DATA BELOW:
::::

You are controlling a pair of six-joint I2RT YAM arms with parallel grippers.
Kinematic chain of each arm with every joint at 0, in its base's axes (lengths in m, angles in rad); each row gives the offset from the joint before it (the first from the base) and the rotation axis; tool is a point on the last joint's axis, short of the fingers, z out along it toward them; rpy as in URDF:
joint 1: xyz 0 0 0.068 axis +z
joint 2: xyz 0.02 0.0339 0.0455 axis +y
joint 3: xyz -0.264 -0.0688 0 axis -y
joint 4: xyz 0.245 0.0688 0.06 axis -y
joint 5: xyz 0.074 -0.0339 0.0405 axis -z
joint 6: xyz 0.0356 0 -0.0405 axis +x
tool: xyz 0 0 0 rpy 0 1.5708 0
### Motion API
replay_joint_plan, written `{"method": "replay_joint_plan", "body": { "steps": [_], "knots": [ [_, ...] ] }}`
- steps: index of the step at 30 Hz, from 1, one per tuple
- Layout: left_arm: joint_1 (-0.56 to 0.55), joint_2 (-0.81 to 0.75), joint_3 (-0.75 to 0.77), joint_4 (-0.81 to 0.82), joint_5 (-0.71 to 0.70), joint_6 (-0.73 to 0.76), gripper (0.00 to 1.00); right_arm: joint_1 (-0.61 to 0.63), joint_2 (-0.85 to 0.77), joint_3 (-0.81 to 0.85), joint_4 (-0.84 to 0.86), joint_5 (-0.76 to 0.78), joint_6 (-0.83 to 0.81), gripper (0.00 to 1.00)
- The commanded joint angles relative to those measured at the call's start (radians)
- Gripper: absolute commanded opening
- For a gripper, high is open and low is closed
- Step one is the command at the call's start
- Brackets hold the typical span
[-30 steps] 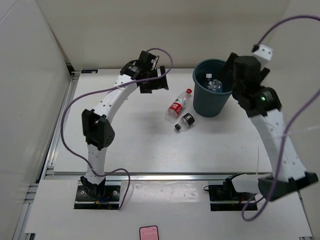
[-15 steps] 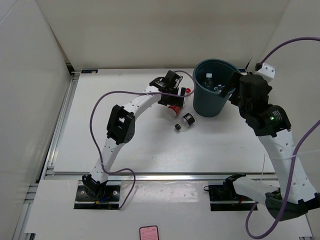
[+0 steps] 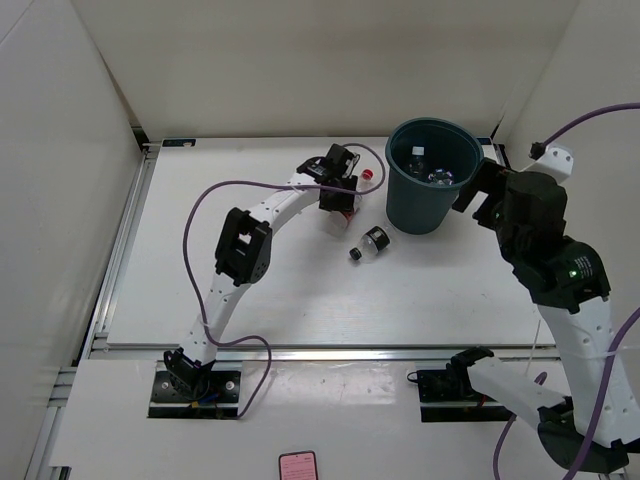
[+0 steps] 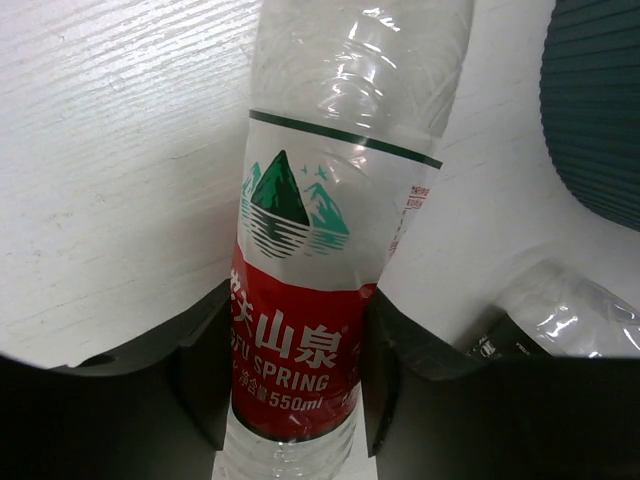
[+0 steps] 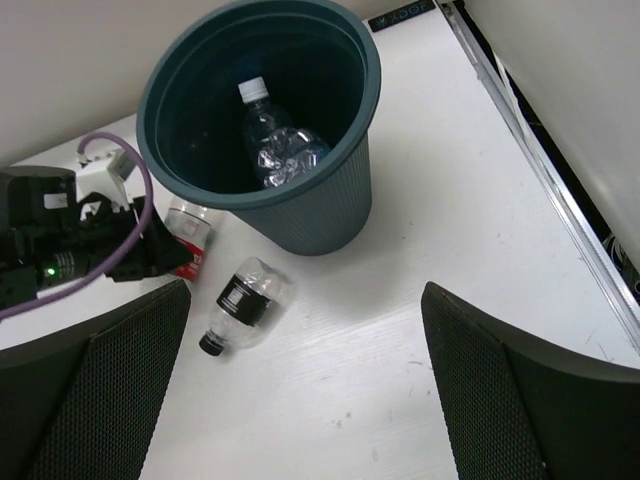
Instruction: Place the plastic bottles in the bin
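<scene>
- Counter (image 3: 250, 290): white and flat, carries everything. Count: 1.
- Bin (image 3: 415, 205): dark teal, upright at the far right of the counter, mouth open upward. Count: 1.
- Bottles inside the bin (image 5: 278, 150): one white-capped clear bottle is plain to see. The crumpled clear plastic around it suggests more, but I cannot give a firm number.
- Red-label bottle (image 4: 300, 300): lies on its side on the counter just left of the bin, not touching it, red cap toward the back wall. Count: 1.
- Dark-label bottle (image 3: 371, 243): shorter, lies on its side near the bin's base and just beside the red-label bottle, cap pointing toward the arms. Count: 1. That makes two bottles on the counter.
- Left tool (image 3: 342, 197): clenched across the red-label bottle at the label, one finger on each side. The bottle rests on the counter, not lifted.
- Right tool (image 5: 303, 295): released, fingers wide apart with nothing between them, hanging beside the bin on its right.
- Handling, judged: both bottles look empty, so they are very light. Thin walls will dent under pressure, and the smooth round body may roll or slip.
- Best hold, judged: across the labelled middle with moderate squeeze. The neck is stiffer but narrow.
</scene>
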Motion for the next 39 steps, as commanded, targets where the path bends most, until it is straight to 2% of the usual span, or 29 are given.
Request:
{"method": "replay_joint_plan", "body": {
  "steps": [1, 4, 8, 10, 12, 16, 18, 24, 27, 33, 36, 37, 39],
  "knots": [
    [0.014, -0.078, -0.026, -0.003, 0.015, -0.022, 0.43, 0.003, -0.016, -0.028, -0.007, 0.001, 0.003, 1.0],
    [0.024, -0.151, -0.016, -0.033, -0.052, -0.034, 0.44, 0.003, -0.025, -0.054, -0.007, 0.001, 0.023, 1.0],
    [0.064, -0.288, -0.016, -0.078, -0.146, -0.147, 0.44, 0.003, -0.025, -0.074, -0.007, -0.02, 0.032, 1.0],
    [0.064, -0.377, -0.026, -0.063, -0.146, -0.147, 0.44, 0.003, -0.034, -0.074, -0.007, -0.02, 0.032, 1.0],
    [0.034, -0.425, 0.033, -0.063, -0.167, -0.106, 0.44, 0.003, -0.034, -0.085, 0.004, -0.02, 0.032, 1.0],
    [-0.008, -0.465, 0.127, 0.031, -0.157, -0.075, 0.46, 0.003, -0.073, -0.121, 0.028, -0.004, 0.008, 1.0],
    [-0.037, -0.456, 0.168, 0.087, -0.126, -0.066, 0.47, 0.003, -0.085, -0.131, 0.029, -0.004, -0.001, 1.0],
    [-0.074, -0.275, 0.345, 0.335, 0.073, -0.101, 0.49, 0.003, -0.105, -0.106, 0.029, 0.042, -0.001, 1.0],
    [-0.103, -0.218, 0.326, 0.5, 0.095, -0.112, 0.59, 0.003, -0.105, -0.047, 0.029, 0.042, -0.03, 1.0],
    [-0.126, -0.132, 0.314, 0.574, 0.118, -0.19, 0.61, 0.003, -0.114, 0.016, -0.03, 0.085, -0.055, 1.0],
    [-0.146, -0.123, 0.305, 0.594, 0.118, -0.199, 0.66, 0.003, -0.137, 0.007, -0.051, 0.096, -0.055, 1.0],
    [-0.146, -0.123, 0.296, 0.594, 0.118, -0.199, 0.73, 0.003, -0.149, 0.007, -0.051, 0.096, -0.055, 1.0],
    [-0.155, -0.161, 0.236, 0.594, 0.118, -0.187, 1.0, 0.003, -0.16, -0.003, -0.06, 0.096, -0.046, 1.0]
  ]
}}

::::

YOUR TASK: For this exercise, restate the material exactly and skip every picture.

SOLUTION TO THE PROBLEM:
You are controlling a pair of six-joint I2RT YAM arms with parallel grippers.
Kinematic chain of each arm with every joint at 0, in its base's axes (lengths in m, angles in rad); each row gives the offset from the joint before it (the first from the base) and the rotation axis; tool is a point on the last joint's axis, short of the fingers, z out along it toward them; rpy as in URDF:
joint 1: xyz 0 0 0.068 axis +z
joint 2: xyz 0.02 0.0339 0.0455 axis +y
joint 3: xyz -0.264 -0.0688 0 axis -y
joint 4: xyz 0.245 0.0688 0.06 axis -y
joint 5: xyz 0.074 -0.0339 0.0405 axis -z
joint 6: xyz 0.0356 0 -0.0405 axis +x
tool: xyz 0 0 0 rpy 0 1.5708 0
### Motion API
replay_joint_plan, written `{"method": "replay_joint_plan", "body": { "steps": [_], "knots": [ [_, ...] ] }}`
- steps: index of the step at 30 Hz, from 1, one per tuple
- Layout: left_arm: joint_1 (-0.56 to 0.55), joint_2 (-0.81 to 0.75), joint_3 (-0.75 to 0.77), joint_4 (-0.81 to 0.82), joint_5 (-0.71 to 0.70), joint_6 (-0.73 to 0.76), gripper (0.00 to 1.00); right_arm: joint_1 (-0.61 to 0.63), joint_2 (-0.85 to 0.77), joint_3 (-0.81 to 0.85), joint_4 (-0.84 to 0.86), joint_5 (-0.76 to 0.78), joint_6 (-0.83 to 0.81), gripper (0.00 to 1.00)
- The commanded joint angles relative to those measured at the call's start (radians)
- Gripper: absolute commanded opening
- For a gripper, high is open and low is closed
- Step one is the command at the call's start
- Brackets hold the typical span
[-30 steps] 
[-15 steps] 
[+0 steps] 
[+0 steps] 
[+0 steps] 
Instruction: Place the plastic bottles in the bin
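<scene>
- Counter (image 3: 250, 290): white and flat, carries everything. Count: 1.
- Bin (image 3: 415, 205): dark teal, upright at the far right of the counter, mouth open upward. Count: 1.
- Bottles inside the bin (image 5: 278, 150): one white-capped clear bottle is plain to see. The crumpled clear plastic around it suggests more, but I cannot give a firm number.
- Red-label bottle (image 4: 300, 300): lies on its side on the counter just left of the bin, not touching it, red cap toward the back wall. Count: 1.
- Dark-label bottle (image 3: 371, 243): shorter, lies on its side near the bin's base and just beside the red-label bottle, cap pointing toward the arms. Count: 1. That makes two bottles on the counter.
- Left tool (image 3: 342, 197): clenched across the red-label bottle at the label, one finger on each side. The bottle rests on the counter, not lifted.
- Right tool (image 5: 303, 295): released, fingers wide apart with nothing between them, hanging beside the bin on its right.
- Handling, judged: both bottles look empty, so they are very light. Thin walls will dent under pressure, and the smooth round body may roll or slip.
- Best hold, judged: across the labelled middle with moderate squeeze. The neck is stiffer but narrow.
</scene>
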Motion for the next 39 steps, as commanded, targets where the path bends most, until it is straight to 2% of the usual span, or 29 are given.
Request:
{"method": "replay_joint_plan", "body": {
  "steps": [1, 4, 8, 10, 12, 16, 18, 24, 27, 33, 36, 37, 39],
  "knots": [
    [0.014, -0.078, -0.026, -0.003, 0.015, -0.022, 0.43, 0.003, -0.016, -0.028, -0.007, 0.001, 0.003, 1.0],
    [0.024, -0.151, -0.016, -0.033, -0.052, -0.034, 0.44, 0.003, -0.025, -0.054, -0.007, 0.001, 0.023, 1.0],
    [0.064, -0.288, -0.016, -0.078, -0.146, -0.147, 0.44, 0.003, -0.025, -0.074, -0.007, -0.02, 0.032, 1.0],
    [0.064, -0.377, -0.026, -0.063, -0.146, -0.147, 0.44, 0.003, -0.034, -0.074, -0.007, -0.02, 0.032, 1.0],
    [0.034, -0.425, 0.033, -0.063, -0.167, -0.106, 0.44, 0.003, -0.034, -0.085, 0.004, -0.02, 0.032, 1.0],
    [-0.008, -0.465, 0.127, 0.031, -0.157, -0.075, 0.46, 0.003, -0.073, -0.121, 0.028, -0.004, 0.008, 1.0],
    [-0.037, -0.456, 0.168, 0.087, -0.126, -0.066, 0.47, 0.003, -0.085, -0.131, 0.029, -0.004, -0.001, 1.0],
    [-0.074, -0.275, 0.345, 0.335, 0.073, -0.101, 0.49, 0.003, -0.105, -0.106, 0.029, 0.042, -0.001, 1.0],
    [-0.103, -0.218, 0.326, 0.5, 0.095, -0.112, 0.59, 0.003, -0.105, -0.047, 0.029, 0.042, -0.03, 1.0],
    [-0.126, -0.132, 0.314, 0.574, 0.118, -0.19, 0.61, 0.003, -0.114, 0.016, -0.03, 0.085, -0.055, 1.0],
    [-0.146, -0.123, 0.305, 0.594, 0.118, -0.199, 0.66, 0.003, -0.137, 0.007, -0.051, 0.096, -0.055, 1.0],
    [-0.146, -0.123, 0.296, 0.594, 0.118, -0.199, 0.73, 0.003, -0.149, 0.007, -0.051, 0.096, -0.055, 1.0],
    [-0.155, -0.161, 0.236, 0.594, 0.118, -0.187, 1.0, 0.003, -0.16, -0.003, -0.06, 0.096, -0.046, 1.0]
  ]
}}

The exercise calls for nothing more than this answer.